9. It is no argument to say that the police has not been able to have the petitioner in their custody even for a day or two and thereforee, they are entitled to have his custody for fifteen days. Beyond 24 hours, there is no such entitlement. It is then in the discretion of the Magistrate. Everything is geared towards dispensation of justice.

Investigation is one of the steps in that direction and that has got to be regulated by the provisions of the Code. Section 167, Cr.P.C. insists that judicial custody can be permitted for specified period if the police custody is refused, or if allowed, the permitted days of such custody are over, only where the Magistrate is satisfied that adequate grounds exist for doing so. It is a dereliction of duty if the Magistrate did not ask for and peruse the case diary before he authorised any type of custody. He cannot be permitted to make an argument of his own lapse in the matter.

10. I must also repel the submission that the custody of police does not in this case begin from June 17, 1981 and begins only from June 19, 1981 when he was handed over to CBI. It is extremely impossible to hold that the CBI is a police different from the police of the Punjab. This could be urged only if the man was released by the Punjab police and was re-arrested by the CBI after some gap in between.

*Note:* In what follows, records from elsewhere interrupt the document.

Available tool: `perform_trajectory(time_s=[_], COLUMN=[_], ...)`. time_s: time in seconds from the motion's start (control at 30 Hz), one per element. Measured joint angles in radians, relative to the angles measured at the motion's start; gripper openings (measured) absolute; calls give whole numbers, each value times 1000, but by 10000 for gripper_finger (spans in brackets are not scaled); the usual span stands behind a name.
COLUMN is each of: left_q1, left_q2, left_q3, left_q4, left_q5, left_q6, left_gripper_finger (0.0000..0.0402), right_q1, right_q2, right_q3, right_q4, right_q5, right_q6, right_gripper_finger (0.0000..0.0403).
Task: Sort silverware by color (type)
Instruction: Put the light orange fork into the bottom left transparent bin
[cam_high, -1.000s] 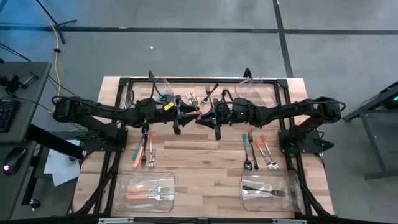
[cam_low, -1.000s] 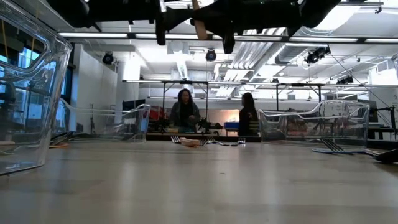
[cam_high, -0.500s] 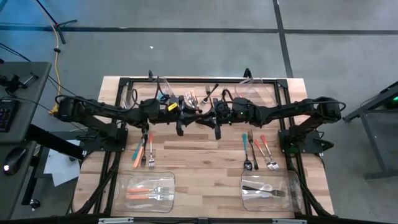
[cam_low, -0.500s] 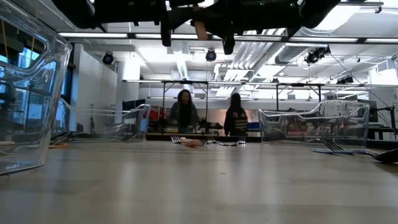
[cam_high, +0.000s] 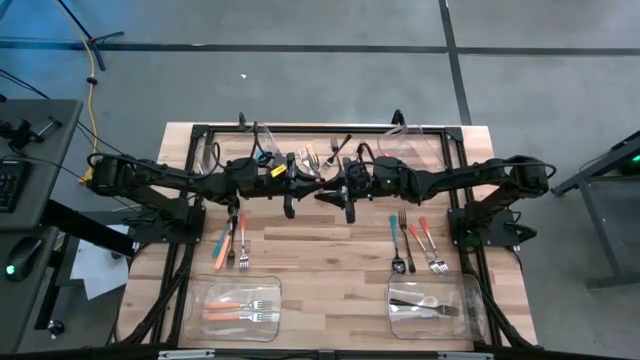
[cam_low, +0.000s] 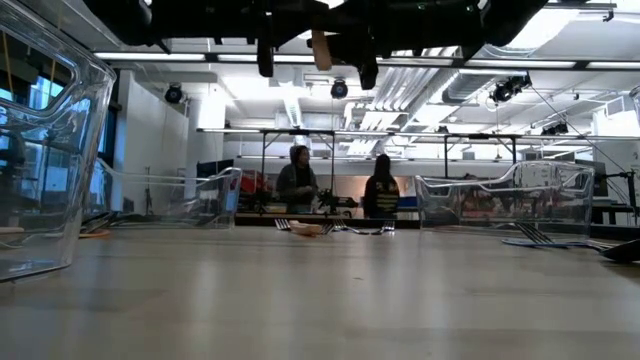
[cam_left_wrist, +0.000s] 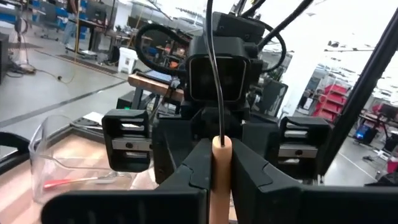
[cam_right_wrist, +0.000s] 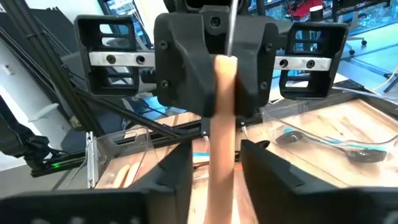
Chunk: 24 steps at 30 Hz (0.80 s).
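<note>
Left wrist view gave us the nearest evidence: the left pincer (cam_left_wrist: 221, 155) was clamped on the orange-handled piece (cam_left_wrist: 221, 177), both fingers pressed against the handle. A thin dark metal shaft ran on from it toward the other arm. We could not tell whether the piece was a fork or a spoon.

Facing it, the right pincer (cam_right_wrist: 216, 150) had its fingers spread, standing either side of the same handle and seemingly not yet bearing on it.

We judged this a hand-over in mid-air, high above the tabletop (cam_high: 320, 270) and between the two arms. Next, the right fingers would need to close squarely on the handle before the left ones let go. A smooth, slim handle could swivel or drop if release came early.

Just beyond the pincers lay the unsorted pile (cam_high: 322, 155). Below and to the left pincer's side lay a short row of orange and teal pieces (cam_high: 228, 245). On the right pincer's side lay a teal, dark and red row (cam_high: 412, 245). Farther off stood the left bin (cam_high: 200, 312), holding orange-handled forks, and the right bin (cam_high: 475, 310), holding dark ones.
</note>
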Motion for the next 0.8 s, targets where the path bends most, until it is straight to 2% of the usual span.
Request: perform_trajectory(time_s=[0.13,0.3,0.57,0.7,0.8], left_q1=[6,23,34,33,33], left_q2=[-1,-55,-249,-350,-427], left_q3=[0,-1,-2,-58,-125], left_q4=[-48,-142,-459,-472,-453], left_q5=[28,54,50,14,-39], left_q6=[-1,0,79,77,46], left_gripper_finger=[16,16,16,16,16], right_q1=[0,-12,-56,-66,-65], right_q2=[-17,-90,-272,-348,-400], right_q3=[0,0,0,-1,-44], right_q4=[-38,-231,-594,-713,-708], right_q5=[0,6,71,71,71], right_q6=[14,-15,-46,-51,-44], right_gripper_finger=[155,174,178,178,178])
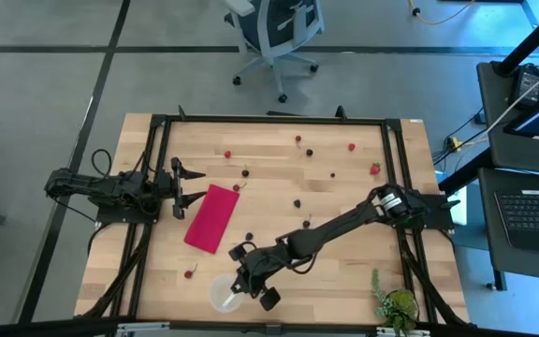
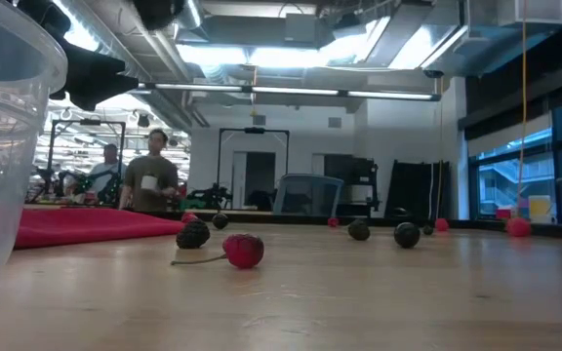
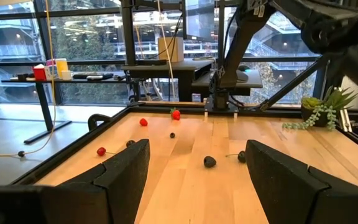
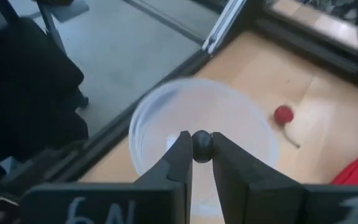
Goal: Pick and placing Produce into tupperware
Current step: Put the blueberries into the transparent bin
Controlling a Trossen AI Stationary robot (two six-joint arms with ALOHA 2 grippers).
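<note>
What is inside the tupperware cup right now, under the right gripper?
The clear cup looks empty: only its pale floor shows. The right gripper holds a dark cherry above it. The fingers cover part of the floor.

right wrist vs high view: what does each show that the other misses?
Right wrist only: the right gripper shut on a dark cherry, directly over the clear cup.
High only: the left gripper open beside the magenta cloth, more fruit scattered across the table, and the plant.
Both: the cup and one red berry near it.

Held cherry (image 4: 202, 145) above tupperware (image 4: 241, 106)
</note>
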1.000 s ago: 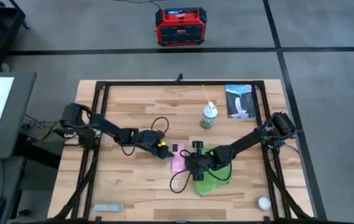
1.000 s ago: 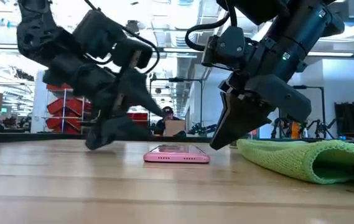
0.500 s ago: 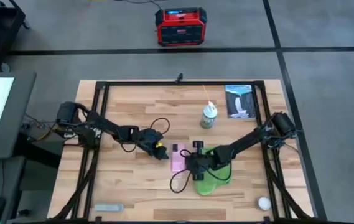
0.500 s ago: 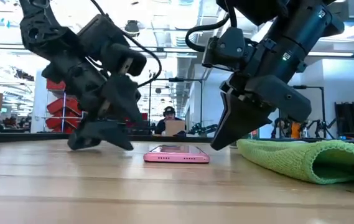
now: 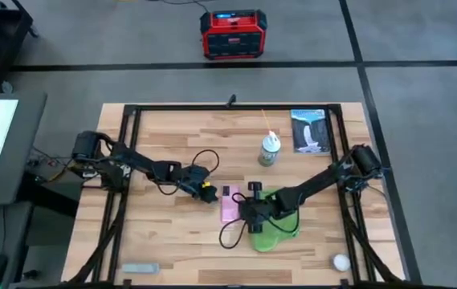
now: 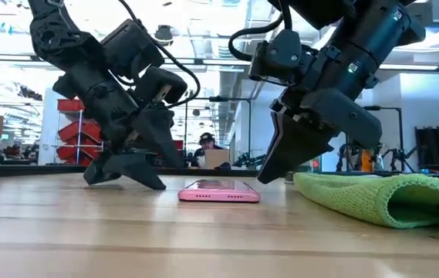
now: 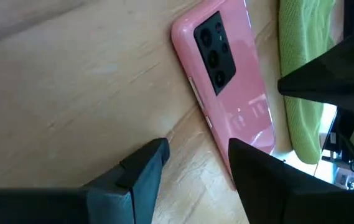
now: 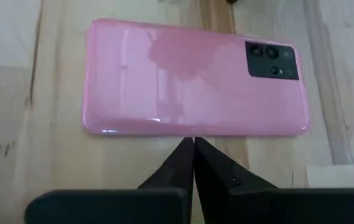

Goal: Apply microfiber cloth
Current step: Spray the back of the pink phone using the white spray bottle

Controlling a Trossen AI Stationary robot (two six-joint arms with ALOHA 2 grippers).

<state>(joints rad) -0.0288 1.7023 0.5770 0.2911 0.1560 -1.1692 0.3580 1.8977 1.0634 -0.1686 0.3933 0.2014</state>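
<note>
The pink phone (image 5: 230, 205) lies flat on the wooden table, camera side up, also seen in the right wrist view (image 8: 195, 87). The green microfiber cloth (image 5: 273, 228) lies bunched on the table just right of the phone, partly under my right arm; no gripper holds it. My right gripper (image 8: 193, 146) is shut, its tips low at the phone's right long edge. My left gripper (image 7: 195, 152) stands open on bare wood just left of the phone, tips near the table top (image 6: 123, 181). My right gripper's shut fingertips (image 8: 189, 152) point slanting down from the table's right at the middle of the phone's right long edge (image 8: 193, 132). I cannot tell whether they touch it. The phone lies flat on the table.
A spray bottle (image 5: 270, 150) and a booklet (image 5: 308, 130) stand toward the far right. A white ball (image 5: 340, 262) lies at the near right corner, a grey object (image 5: 140, 267) at the near left. A black frame (image 5: 124, 160) edges the table.
My left gripper has drawn back a little toward the table's left edge, away from the phone. The phone and the cloth have stayed where they were.
</note>
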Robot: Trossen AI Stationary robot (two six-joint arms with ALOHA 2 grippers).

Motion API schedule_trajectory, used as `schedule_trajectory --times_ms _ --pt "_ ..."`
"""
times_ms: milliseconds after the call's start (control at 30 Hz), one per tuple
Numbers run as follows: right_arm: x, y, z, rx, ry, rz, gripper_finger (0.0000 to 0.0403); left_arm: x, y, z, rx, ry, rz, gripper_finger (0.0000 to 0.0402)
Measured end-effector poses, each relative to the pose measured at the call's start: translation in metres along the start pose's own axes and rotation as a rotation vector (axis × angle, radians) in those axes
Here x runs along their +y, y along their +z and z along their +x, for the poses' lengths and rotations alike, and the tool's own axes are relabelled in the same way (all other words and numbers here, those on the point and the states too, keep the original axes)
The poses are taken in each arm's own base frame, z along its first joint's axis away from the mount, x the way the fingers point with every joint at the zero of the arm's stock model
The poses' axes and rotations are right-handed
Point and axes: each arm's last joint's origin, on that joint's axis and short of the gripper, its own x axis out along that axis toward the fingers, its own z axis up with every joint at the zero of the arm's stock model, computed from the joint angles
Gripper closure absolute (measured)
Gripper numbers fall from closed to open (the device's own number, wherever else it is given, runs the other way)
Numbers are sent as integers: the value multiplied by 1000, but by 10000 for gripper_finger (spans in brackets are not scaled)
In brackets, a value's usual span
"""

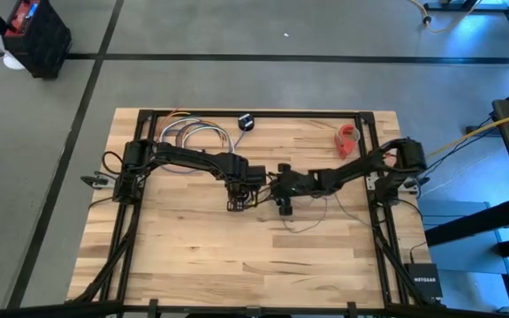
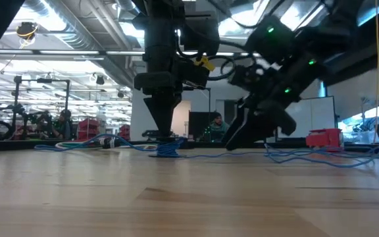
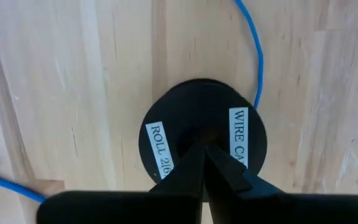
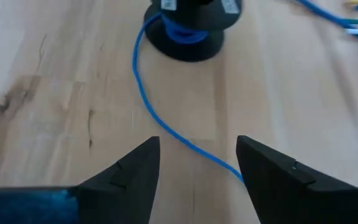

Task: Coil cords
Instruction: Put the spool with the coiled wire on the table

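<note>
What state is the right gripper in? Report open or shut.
Open. In the right wrist view, the right gripper has its two dark fingers spread wide apart, with the blue cord lying on the table between them, ungripped.

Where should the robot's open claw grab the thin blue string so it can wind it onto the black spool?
Probably the straight stretch of the thin blue cord lying flat on the wooden table, coming straight down from above. It already runs between the open right gripper fingers. The shut left gripper presses on the labelled black round spool.

A wooden table (image 1: pixel 193 256) is seen, bearing a black spool (image 4: pixel 185 28) (blue cord (image 4: pixel 166 134) wound on), multicoloured wires (image 1: pixel 197 137) and red tape (image 1: pixel 349 139).
</note>
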Motion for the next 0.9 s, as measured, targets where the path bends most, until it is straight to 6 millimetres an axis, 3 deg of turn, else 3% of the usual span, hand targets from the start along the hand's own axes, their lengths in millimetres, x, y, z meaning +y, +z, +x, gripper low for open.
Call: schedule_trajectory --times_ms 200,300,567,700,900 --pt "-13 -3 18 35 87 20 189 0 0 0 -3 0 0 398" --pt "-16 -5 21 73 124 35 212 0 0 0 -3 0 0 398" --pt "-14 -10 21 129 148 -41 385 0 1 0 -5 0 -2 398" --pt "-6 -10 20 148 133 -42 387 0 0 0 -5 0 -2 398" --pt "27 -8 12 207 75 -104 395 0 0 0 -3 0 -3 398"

11. I, thereforee, consider it a fit case in which if this court does not interfere, it will lead to abuse of the process of court. Consequently, I accept this petition, quash the order of the learned Magistrate and direct that the petitioner shall not be handed over to the police custody in this case. The learned Magistrate shall, however, ask for the case diary and if he is satisfied that adequate grounds exist for doing so, he may authorise further detention of the petitioner otherwise than in police custody for the period permitted by law.

12. Petition allowed.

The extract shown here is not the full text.